> [What needs to be done]: Pick out and copy every line below that has the word "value".

> [Collected material]:
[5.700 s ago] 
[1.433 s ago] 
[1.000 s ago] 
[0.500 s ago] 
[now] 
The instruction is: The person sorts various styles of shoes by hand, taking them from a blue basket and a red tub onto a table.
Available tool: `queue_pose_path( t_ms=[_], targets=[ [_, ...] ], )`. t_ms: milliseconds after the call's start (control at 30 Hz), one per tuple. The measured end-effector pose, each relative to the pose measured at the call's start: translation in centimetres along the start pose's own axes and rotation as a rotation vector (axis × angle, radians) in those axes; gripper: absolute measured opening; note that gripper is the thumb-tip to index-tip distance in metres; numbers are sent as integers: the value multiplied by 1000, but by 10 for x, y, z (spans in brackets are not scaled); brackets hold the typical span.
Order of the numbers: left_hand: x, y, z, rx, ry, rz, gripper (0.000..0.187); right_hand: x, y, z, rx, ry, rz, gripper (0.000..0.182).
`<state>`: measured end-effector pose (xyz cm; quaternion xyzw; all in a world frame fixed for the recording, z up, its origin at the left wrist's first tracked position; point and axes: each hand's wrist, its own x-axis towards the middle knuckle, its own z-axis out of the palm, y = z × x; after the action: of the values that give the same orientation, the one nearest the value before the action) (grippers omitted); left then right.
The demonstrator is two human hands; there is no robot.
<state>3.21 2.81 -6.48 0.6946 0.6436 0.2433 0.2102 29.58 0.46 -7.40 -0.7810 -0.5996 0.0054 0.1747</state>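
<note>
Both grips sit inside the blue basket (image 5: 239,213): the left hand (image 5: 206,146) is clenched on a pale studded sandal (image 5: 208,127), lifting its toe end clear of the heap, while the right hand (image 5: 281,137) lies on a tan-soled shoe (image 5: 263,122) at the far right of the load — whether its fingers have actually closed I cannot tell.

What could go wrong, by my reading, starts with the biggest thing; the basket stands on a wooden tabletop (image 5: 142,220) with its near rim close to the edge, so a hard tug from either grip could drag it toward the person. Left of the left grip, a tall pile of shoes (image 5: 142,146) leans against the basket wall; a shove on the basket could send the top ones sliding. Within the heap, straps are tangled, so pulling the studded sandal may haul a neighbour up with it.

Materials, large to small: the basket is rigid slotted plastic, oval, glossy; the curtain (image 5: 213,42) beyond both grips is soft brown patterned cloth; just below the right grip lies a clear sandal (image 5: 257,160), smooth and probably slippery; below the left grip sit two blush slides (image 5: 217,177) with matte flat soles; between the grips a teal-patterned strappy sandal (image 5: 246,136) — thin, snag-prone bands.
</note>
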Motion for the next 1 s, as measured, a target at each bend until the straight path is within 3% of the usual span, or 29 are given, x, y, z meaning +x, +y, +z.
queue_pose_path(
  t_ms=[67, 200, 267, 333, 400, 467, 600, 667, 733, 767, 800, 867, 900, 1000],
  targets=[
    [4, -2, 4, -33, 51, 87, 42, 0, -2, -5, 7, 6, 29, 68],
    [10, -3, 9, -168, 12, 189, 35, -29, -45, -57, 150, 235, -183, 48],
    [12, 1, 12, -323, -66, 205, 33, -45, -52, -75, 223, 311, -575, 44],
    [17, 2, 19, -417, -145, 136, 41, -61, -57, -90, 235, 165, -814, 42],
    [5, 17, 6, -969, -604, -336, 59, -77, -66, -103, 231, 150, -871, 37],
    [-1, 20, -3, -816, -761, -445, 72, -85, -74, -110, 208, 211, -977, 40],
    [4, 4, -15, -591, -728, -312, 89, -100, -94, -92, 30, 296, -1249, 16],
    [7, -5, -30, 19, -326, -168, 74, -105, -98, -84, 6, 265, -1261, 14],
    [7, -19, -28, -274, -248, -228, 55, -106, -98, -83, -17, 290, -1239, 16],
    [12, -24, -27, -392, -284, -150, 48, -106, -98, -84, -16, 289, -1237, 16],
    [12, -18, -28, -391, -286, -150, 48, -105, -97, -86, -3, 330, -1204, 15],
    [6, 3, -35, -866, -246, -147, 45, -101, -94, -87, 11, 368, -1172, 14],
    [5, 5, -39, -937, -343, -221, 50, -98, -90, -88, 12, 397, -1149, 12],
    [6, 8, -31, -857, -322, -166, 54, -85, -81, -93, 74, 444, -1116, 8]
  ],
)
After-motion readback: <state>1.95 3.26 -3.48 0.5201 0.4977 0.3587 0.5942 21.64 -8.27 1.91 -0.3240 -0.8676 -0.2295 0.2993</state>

> [Your response]:
Available tool: `queue_pose_path( t_ms=[_], targets=[ [_, ...] ], )`. t_ms: milliseconds after the call's start (control at 30 Hz), one per tuple. The measured end-effector pose, each relative to the pose measured at the call's start: translation in centimetres along the start pose's own axes and rotation as a rotation vector (axis × angle, radians) in those axes; gripper: absolute measured opening; note that gripper is the thumb-tip to index-tip distance in metres; numbers are sent as integers: the value multiplied by 1000, but by 10 for x, y, z (spans in brackets are not scaled); brackets hold the typical span.
`<state>`: measured end-effector pose (xyz cm; quaternion xyzw; all in a world frame fixed for the recording, z up, its origin at the left wrist's first tracked position; point and axes: each hand's wrist, its own x-axis towards the middle knuckle, its own z-axis out of the palm, y = z × x; after the action: of the values that give the same orientation, the one nearest the value before the action) (grippers omitted); left then right.

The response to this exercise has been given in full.